4 Turkey cities listed on top 100 most visited

At the recent World Travel Market in London, Euromonitor International unveiled the top 100 most visited cities in the world and four Turkish cities --  Istanbul, Antalya, Edirne and Artvin -- appeared on the list.

Detailing the importance of their research, Euromonitor said cities are at the forefront of tourism and are the birthplace of current trends, hence the reason for their study that started ten years ago.

The study recognises that cities account for a large part of the global travel industry as seen in 2016 figures when 46 per cent of international arrivals were explicitly headed to one of the many cities across the globe.
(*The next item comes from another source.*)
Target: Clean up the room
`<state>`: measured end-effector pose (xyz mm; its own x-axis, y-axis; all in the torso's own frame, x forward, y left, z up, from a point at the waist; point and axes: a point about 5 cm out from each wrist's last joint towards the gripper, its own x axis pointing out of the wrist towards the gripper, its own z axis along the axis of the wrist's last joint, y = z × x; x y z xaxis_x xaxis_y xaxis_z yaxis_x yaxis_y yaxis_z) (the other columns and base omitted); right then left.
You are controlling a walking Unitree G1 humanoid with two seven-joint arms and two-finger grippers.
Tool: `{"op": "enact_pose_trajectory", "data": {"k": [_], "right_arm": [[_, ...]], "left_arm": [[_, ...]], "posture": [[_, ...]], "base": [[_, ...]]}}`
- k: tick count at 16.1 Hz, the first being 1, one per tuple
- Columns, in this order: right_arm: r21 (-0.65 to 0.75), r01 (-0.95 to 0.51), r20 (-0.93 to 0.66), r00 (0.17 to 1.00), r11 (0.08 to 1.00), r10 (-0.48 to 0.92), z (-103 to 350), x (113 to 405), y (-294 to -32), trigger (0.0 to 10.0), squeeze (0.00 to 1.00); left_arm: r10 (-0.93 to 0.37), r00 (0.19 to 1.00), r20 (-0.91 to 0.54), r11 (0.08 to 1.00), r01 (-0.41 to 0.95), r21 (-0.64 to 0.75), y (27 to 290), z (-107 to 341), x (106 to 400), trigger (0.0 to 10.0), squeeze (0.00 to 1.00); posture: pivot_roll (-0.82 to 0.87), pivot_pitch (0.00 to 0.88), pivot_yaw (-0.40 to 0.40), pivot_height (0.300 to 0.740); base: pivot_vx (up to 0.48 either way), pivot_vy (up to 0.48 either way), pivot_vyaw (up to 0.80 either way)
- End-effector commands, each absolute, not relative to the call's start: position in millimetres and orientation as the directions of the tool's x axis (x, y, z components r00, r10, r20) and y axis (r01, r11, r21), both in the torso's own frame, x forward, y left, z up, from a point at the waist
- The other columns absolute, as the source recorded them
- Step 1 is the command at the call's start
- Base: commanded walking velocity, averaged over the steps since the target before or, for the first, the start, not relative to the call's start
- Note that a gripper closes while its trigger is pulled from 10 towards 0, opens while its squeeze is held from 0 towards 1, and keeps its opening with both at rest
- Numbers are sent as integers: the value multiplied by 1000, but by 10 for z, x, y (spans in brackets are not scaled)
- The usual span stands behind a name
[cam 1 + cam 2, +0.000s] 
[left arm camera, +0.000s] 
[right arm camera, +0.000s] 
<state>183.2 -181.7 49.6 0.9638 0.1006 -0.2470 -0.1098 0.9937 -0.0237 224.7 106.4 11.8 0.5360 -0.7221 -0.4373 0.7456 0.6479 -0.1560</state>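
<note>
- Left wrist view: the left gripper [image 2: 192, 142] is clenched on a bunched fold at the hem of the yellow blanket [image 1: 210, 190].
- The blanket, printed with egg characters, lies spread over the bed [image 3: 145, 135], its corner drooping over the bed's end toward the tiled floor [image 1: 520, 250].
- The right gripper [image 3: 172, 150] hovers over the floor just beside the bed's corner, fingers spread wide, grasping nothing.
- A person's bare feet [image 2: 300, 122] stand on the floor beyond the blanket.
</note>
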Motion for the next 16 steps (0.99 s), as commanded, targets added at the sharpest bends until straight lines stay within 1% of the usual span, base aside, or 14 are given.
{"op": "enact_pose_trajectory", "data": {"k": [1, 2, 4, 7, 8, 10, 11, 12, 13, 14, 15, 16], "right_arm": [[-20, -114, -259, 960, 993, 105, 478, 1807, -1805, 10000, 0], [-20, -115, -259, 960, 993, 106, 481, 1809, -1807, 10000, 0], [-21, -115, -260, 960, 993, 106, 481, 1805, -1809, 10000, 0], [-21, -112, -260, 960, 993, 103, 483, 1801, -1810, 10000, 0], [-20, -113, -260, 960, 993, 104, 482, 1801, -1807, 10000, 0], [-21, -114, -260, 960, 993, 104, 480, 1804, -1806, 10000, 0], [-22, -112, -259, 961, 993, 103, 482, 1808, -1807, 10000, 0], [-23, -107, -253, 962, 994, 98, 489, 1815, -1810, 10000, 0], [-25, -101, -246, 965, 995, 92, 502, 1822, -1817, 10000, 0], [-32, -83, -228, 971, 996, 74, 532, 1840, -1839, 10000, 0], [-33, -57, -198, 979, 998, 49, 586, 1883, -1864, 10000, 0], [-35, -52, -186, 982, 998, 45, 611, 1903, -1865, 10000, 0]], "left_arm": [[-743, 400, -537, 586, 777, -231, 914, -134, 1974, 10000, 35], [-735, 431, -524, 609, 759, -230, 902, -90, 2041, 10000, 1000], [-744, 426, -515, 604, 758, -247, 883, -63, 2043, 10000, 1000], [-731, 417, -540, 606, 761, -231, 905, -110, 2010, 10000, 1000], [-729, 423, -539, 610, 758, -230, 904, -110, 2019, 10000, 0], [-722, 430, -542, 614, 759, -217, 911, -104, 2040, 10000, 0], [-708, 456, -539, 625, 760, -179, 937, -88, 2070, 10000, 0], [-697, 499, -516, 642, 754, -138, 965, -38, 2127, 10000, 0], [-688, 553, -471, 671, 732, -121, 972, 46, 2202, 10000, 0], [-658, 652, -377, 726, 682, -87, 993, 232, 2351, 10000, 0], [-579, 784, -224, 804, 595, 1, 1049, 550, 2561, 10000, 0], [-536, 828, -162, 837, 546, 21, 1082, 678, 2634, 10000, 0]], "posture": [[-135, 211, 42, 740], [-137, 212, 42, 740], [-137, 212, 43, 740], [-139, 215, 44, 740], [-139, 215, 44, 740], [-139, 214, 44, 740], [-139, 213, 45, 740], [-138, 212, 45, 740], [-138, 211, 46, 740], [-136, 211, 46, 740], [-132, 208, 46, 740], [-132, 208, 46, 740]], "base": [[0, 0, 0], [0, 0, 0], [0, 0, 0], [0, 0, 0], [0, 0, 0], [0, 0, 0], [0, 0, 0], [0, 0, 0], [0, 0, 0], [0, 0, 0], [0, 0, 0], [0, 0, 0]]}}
#85: Artvin: Arrivals to Artvin are up 9.3 per cent causing it to rise four places on the 100-ranking list. Sitting in the Northeast of Turkey, it has received just over 2.5 million visitors in 2017 and a large part of these are Georgians which comes as no surprise because Artvin is the neighbouring region to the country.

#68: Edirne: Edirne also saw a growth in arrivals of 3.1 per cent with just over 2.9 million visitors but this was not enough to keep its ranking against other international cities, and it dropped three positions. Edirne is the north-western region of Turkey and is famous for its Ottoman landmarks and oil wrestling championships.

#29: Antalya: Antalya’s ranking is no surprise because historically it has always been the second most popular destination for tourism and real estate purchases by foreigners. The region also has a large expat population, and Russian holidaymakers have flocked back this year after a travel ban enforced in 2015 finished. Euromonitor International is predicting that by 2025, the city will be annually receiving just over 8.5 million foreign arrivals.

#15: Istanbul: Likewise, when it comes to ranking, Istanbul, as the finance, business, economy and tourism hub of Turkey always delivers. Arrivals this year are down 5.8 per cent causing Istanbul to drop four positions on the ranking scale. Many of the international arrivals to Istanbul may be from the health tourism industry as Istanbul has recently seen a rise in popularity of foreign visitors arriving for cosmetic procedures such as hair transplants and eye last surgery.

3 Turkish cities join Unesco network

In addition, Unesco has confirmed that three more Turkish cities have been added to their Creative Cities Network bringing the total to four. The south-eastern province of Gaziantep was accepted in 2015 and has now been joined by Istanbul, Hatay and Kutahya after their applications submitted in 2016 were approved in October of this year.

Initially set up in 2004, member cities pledge to develop and exchange information about promoting creativity industries, strengthening cultural participation, and integrate both into the development of urban landscapes. The network is part of the United Nations broader 2030 Agenda for Sustainable Development in urban landscapes.

Kutahya : City of Crafts and Folk Art - Turkey’s Kutahya province was accepted into the field of handicrafts that covers crafts and folk arts. It is the first Turkish city in that category that also includes 36 other cities from around the world. Working since 2016 to fulfil the criteria, it was mainly their production of ceramic items that guaranteed acceptance. More than 4000 people work in the city to expertly produce the products that have earned them a reputable countrywide reputation.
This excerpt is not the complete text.